Layer 3: Cell - Intelligent Request/Reply

The Cell class provides unified interface for streaming and non-streaming messages:

Key Features:

  1. Dynamic Method Dispatch:

  • Intercept method calls Checks if channel requires streaming via _is_stream_channel()

  • Routes to appropriate implementation:

  • Stream channels → _broadcast_request(), _send_request(), etc.

  • Non-stream channels → core_cell.broadcast_request(), etc.

  1. Channel Classification:

Excluded Channels:

  • CellChannel.CLIENT_MAIN - Admin commands

  • CellChannel.SERVER_MAIN** - Task distribution

  • CellChannel.RETURN_ONLY** - Internal replies

  • CellChannel.CLIENT_COMMAND** - Client commands

  • Other internal channels

  1. Request Tracking:

  • Maintains requests_dict: Dict[str, SimpleWaiter] for pending requests

  • SimpleWaiter tracks request state and receiving progress

  • Reply handling via _process_reply()

  1. Callback Adaptation:

  • Adapter class wraps application callbacks for streaming

  • Handles encoding/decoding of stream payloads

  • Sends replies back via RETURN_ONLY channel

  1. FQCN: Fully Qualified Cell Name:

Every cell is identified by a Fully Qualified Cell Name (FQCN), which is a dot-separated hierarchical name:

<site_name>[.<job_id>[.<rank>]]

  1. End-to-end encryption

Message Structure and Addressing

Channel and Topic Addressing

F3 CellNet routes messages using a two-level addressing scheme: channel and topic.

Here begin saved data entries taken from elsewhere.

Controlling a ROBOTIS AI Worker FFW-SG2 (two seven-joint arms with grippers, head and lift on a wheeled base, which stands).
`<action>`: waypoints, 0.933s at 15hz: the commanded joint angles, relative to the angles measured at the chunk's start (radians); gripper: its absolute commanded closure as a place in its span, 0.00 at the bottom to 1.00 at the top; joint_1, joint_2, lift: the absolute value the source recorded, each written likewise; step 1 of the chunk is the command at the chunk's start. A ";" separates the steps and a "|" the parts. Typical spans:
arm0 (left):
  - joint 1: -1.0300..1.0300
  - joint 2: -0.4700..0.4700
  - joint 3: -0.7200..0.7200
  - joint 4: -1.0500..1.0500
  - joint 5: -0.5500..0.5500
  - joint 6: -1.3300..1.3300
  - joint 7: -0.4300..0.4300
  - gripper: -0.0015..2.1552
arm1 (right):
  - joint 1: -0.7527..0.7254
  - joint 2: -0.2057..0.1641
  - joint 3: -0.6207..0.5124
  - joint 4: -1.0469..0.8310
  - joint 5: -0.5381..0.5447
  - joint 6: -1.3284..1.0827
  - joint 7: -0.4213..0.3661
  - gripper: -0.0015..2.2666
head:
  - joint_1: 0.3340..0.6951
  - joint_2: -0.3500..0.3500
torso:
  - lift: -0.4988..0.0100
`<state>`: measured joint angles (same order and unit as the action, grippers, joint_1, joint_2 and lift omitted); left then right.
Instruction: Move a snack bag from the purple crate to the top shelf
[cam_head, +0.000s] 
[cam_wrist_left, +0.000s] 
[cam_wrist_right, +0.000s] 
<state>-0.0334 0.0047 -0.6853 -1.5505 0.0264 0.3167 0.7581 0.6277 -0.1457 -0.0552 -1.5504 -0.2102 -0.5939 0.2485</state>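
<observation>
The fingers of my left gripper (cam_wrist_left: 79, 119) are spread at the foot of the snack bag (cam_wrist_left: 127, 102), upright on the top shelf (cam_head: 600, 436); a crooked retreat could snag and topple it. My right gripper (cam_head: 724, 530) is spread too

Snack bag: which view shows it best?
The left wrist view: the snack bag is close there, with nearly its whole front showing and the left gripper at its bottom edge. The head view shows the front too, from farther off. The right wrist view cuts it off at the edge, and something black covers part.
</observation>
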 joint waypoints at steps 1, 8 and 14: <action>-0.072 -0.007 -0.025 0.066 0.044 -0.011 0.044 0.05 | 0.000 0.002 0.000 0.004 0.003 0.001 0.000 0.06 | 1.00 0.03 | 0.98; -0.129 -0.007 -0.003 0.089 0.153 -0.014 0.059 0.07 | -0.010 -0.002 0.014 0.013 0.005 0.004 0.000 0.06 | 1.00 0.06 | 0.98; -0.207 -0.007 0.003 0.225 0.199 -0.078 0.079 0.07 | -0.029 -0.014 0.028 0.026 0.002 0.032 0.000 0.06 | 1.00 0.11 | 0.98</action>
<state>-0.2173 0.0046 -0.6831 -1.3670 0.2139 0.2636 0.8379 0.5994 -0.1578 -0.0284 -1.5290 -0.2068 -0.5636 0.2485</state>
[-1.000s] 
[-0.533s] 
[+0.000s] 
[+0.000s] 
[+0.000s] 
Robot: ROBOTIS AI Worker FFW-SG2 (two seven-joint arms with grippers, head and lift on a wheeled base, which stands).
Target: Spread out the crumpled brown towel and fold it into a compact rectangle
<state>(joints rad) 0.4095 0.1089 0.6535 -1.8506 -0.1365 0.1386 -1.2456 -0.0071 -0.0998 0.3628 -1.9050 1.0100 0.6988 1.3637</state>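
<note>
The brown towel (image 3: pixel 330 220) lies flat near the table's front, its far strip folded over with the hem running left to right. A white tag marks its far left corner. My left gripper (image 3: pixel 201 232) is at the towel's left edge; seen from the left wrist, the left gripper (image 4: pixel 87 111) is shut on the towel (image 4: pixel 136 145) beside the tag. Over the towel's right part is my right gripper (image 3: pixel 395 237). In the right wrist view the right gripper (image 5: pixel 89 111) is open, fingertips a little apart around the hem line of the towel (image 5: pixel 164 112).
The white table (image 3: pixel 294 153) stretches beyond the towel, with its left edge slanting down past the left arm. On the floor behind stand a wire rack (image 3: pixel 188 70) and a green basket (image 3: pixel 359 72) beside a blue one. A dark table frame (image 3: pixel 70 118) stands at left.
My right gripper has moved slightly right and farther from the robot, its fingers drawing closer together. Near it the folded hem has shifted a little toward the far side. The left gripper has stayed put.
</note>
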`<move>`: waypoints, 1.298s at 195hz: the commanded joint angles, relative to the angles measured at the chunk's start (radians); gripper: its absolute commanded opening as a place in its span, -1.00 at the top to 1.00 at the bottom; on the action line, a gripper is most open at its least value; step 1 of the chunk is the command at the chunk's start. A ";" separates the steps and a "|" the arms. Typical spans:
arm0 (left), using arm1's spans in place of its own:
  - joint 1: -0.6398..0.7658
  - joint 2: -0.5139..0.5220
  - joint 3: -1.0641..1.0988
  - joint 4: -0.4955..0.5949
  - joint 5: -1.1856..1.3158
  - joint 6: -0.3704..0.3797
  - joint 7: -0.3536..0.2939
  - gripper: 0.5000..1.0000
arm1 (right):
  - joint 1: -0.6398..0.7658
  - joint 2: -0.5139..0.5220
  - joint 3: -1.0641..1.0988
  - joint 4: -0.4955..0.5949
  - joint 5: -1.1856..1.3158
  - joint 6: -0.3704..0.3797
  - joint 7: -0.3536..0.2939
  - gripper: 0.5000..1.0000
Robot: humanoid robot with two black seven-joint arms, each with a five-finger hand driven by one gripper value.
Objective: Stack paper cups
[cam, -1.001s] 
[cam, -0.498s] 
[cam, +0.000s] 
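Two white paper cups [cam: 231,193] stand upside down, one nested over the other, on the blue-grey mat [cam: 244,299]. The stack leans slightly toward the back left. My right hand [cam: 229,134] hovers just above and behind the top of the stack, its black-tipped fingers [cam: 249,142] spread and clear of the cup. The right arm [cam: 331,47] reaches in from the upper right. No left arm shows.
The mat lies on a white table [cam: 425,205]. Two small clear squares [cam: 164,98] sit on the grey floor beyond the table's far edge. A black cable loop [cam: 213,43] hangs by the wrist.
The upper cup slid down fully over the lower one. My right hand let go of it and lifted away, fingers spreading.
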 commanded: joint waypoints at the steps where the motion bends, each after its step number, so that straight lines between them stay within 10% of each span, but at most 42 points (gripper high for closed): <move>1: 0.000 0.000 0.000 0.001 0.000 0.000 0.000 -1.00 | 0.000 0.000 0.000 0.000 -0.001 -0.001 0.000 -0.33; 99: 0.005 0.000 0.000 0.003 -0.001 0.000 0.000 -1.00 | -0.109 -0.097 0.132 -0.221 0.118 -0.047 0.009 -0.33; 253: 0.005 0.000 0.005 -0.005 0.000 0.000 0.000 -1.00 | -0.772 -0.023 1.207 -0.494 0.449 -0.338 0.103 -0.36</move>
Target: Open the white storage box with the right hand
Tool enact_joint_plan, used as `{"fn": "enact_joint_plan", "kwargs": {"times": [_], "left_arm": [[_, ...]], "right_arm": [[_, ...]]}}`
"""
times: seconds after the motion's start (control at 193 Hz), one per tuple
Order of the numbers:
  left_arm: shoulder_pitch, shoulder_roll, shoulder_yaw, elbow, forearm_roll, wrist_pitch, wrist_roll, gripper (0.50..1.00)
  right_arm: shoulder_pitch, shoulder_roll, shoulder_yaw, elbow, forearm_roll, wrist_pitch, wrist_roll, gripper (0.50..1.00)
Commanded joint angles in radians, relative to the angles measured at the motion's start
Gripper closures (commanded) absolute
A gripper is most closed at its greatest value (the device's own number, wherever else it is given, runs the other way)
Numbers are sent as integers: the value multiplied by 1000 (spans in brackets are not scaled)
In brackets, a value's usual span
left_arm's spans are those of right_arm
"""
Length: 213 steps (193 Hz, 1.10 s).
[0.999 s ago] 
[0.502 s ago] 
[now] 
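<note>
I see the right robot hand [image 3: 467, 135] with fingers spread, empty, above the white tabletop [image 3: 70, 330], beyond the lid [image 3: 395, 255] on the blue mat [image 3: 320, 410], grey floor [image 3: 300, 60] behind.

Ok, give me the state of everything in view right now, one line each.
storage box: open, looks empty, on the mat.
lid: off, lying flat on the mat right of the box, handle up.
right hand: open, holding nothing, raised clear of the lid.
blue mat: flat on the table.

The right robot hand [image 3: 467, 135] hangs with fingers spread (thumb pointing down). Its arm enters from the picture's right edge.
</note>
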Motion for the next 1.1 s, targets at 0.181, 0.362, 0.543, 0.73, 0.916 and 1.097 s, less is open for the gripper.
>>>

This is stored in message headers:

Predefined Channels

Constant

Value

Purpose

CellChannel.CLIENT_MAIN

“admin”

Admin commands

CellChannel.SERVER_MAIN

“task”

Task distribution

CellChannel.AUX_COMMUNICATION

“aux_communication”

Application-defined

CellChannel.RETURN_ONLY

“return_only”

Internal reply routing

CellChannel.SERVER_COMMAND

“server_command”

Server commands

Communication Patterns

  • Request-Reply Pattern – send request and wait for reply

  • Fire-and-Forget Pattern – send message without waiting for reply

  • Broadcast Pattern – send to multiple targets

Streaming Components Overview

The streaming system is organized into sender components, receiver components,and stream abstractions:

Key Streaming Classes:

Key Streaming Classes

Class

Purpose

ByteStreamer

Sends byte streams as chunks

ByteReceiver

Receives and reassembles chunks

BlobStreamer

Wraps blobs for streaming

TxTask

Per-stream sending task

RxTask

Per-stream receiving task

Performance and Statistics

Statistics Collection: CellNet includes comprehensive statistics collection for monitoring and debugging: Statistics are collected via StatsPoolManager with categories for different operation types and cell FQCNs.